Титусу стыдно было, что он обнаружил перед Хиллисом свою слабость и сопровождал его в храм. Теперь эта слабость представлялась ему попросту заблуждением. Он видел, как боялись Рембрандт и Хендрикье, что он перейдет в католичество. Они никогда не стали бы мешать ему, это-то он знал, но их очень огорчило и обескуражило бы, если бы он пошел по иной дороге, чем они…
Теперь он опять все больше сидел дома, занимаясь своими делами. Рембрандт и Хендрикье и раньше никогда не поднимали разговоров о поведении Титуса, молчали они и теперь. И все же они облегченно вздохнули, когда Хиллис перестал у них бывать и Титус как будто не посещал более маленькую, скрытую в укромном уголке приходскую католическую церковь.
В конце апреля фламандский серебряных дел мастер куда-то переселился с Розенграхта. Одновременно Хиллис известил своего бывшего друга, что в дальнейшем он будет поставлять свои изделия другому торговцу предметами искусства.
XXI
Магдалена ван Лоо одержала свою вторую победу.
Как ни старался Титус скрыть это, она подметила, что его волнует каждое ее появление на Розенграхте. С присущей ей наблюдательностью она установила, что, хотя он и не догадывается о цели ее визитов, все же он несколько сбит с толку. Почувствовала она также трепетание его руки, когда он провожал ее к карете или при прощании — в тех случаях, когда она приходила пешком и Титус провожал ее до самого дома. Иногда случалось, что в равнодушный тон их разговора вдруг вкрадывалась какая-то заминка, не ускользавшая от ее обостренного женского чутья. В таких случаях она ждала вопроса. Но чинный разговор неизменно возобновлялся, как ни в чем не бывало, а Титус так и не выдавал своей тайны.
И все же Магдалена раз от разу все с большим удовлетворением отмечала признаки какого-то перелома. Она пока ничего не говорила своим подругам. Даже и о посещениях антикварной лавки Титуса не знала ни одна душа.

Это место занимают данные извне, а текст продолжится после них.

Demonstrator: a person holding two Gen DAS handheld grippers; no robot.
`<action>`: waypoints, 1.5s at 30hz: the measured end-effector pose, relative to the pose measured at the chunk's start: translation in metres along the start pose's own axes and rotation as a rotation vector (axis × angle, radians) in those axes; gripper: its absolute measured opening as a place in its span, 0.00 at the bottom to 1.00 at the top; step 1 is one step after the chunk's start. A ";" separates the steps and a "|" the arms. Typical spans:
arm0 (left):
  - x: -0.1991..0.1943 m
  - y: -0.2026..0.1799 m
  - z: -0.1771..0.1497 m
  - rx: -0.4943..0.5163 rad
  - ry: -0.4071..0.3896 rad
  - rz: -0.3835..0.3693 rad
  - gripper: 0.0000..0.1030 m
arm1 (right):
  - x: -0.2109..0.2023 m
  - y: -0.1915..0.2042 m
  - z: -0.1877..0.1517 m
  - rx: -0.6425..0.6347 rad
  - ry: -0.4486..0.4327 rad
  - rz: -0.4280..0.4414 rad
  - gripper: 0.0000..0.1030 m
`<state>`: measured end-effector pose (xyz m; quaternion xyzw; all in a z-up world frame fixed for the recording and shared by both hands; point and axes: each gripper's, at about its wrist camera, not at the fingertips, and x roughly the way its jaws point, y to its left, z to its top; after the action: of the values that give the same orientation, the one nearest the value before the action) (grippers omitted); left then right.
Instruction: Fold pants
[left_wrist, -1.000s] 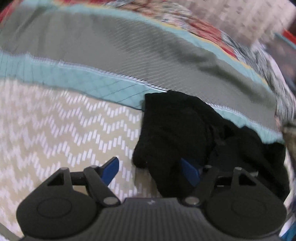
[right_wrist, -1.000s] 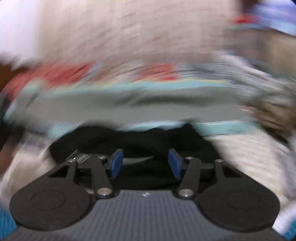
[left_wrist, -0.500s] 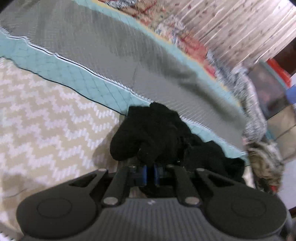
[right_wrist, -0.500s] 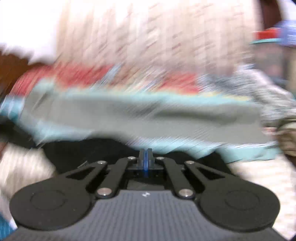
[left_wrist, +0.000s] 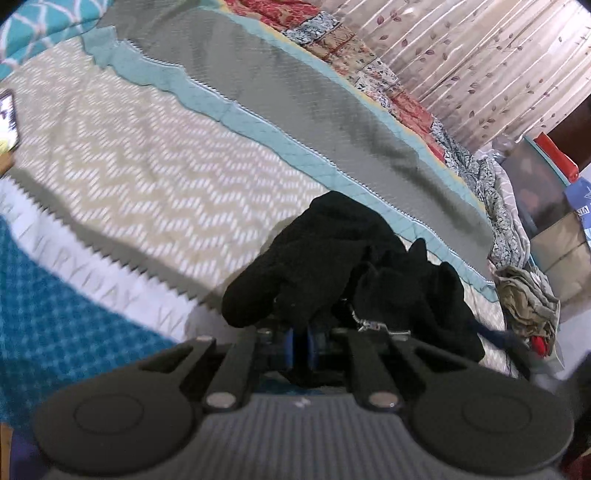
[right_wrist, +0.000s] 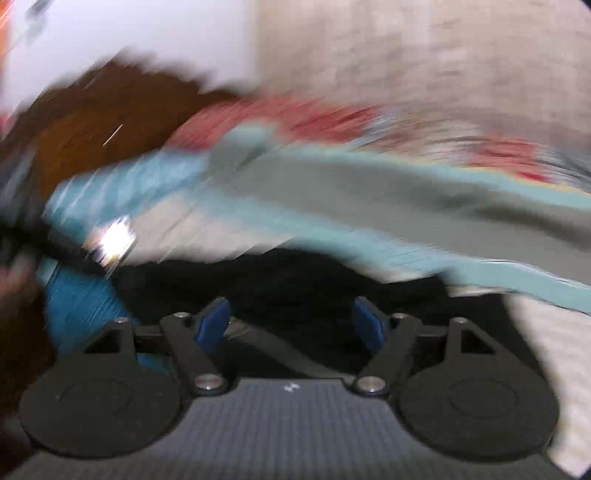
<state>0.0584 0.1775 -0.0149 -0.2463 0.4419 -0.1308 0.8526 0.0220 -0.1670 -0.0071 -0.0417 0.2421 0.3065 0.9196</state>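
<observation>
Left wrist view: left gripper (left_wrist: 300, 349) is pinching black pants (left_wrist: 343, 273) (lower centre); right gripper (right_wrist: 291, 323) fingers are spreading wide, gripping nothing.

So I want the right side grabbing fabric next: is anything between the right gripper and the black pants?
Nothing visible: the open right gripper has crumpled black pants directly ahead, though that view is blurred.

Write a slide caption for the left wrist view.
Left gripper shut on bunched black pants lying on a zigzag-patterned bedspread.
</observation>
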 end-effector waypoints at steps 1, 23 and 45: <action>-0.003 0.001 -0.002 0.000 -0.001 -0.004 0.06 | 0.017 0.011 -0.001 -0.028 0.032 0.019 0.71; 0.011 0.012 -0.039 0.110 0.056 0.084 0.08 | -0.188 -0.160 -0.019 0.426 -0.147 -0.983 0.05; 0.026 0.002 -0.025 0.109 0.015 0.144 0.39 | 0.046 0.018 -0.023 0.048 0.112 -0.209 0.70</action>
<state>0.0535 0.1603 -0.0463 -0.1663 0.4570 -0.0946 0.8687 0.0340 -0.1329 -0.0473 -0.0616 0.2946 0.2002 0.9324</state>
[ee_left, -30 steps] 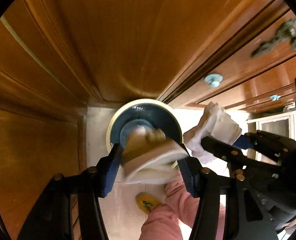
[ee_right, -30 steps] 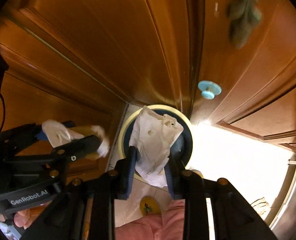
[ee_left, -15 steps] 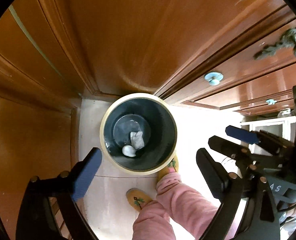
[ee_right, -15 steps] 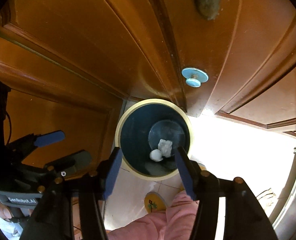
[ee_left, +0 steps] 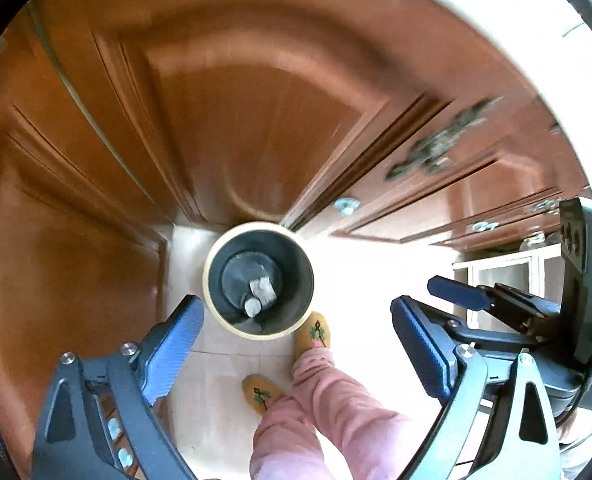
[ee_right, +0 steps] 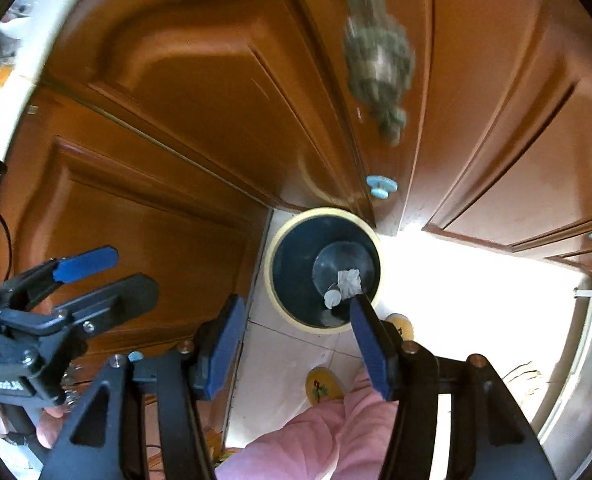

Магдалена появлялась и исчезала незаметно, то вечерами, то в малолюдные дневные часы, да и из друзей ее никто не жил на Розенграхте. Никто не должен был знать, что у нее были виды на Титуса. Это походило на тайный поединок. Но Магдалена проявляла выдержку. Каждый раз, возратившись домой и прислушиваясь к удаляющимся шагам Титуса, она впивалась ноготочками в мякоть ладоней и, плотно сжав губы, смотрела жесткими серыми глазами в собственное отражение в зеркале.
Титус поневоле все больше и больше привыкал к Магдалене.
Она почти никогда не улыбалась ему, не шутила, не играла перчатками или веером; ее окружал холодный аромат девственности. Вначале он все это воспринимал с удовольствием — это было так непохоже на вызывающее или вкрадчивое заигрывание других молодых дам. Но постоянное повторение этой высокомерной игры все больше и больше раздражало его и лишало покоя. Она — его кузина? Нет, и для него она прежде всего — женщина, незнакомка, еще более загадочная, чем другие женщины… Ее-то он и должен больше всего избегать и бояться. Он как-то не мог по-настоящему поверить в их родственную связь; ему казалось, что со смертью Саскии она оборвалась, как обрывается любая связь. С семьей Герардуса ван Лоо у него никогда не было ничего общего, в особенности же с этой жеманной и холодной девицей, которая прежде никогда не замечала его.
Ну а теперь? Может быть, и сейчас ее привело на Розенграхт не что иное, как женское любопытство: стремление познакомиться с Рембрандтом и его близкими. Но вот она уже знает, как они здесь живут. Чего же ради она все продолжает являться под предлогом, что Рембрандт будто бы собирается писать ее портрет? Титус решил поговорить с ней. Его терзало, что он позволил какой-то женщине сбить себя с толку загадочным поведением. Он стал искать случай лишний раз заговорить с ней, но как только случай подворачивался, почему-то, по какой-то непонятной причине с испугом отступал. И так они увертывались друг от друга: Титус по своей нерешительности и непреодолимой робости, а Магдалена — втихомолку торжествуя, уверенная, что рано или поздно, а она все-таки добьется цели, если не будет опережать событий.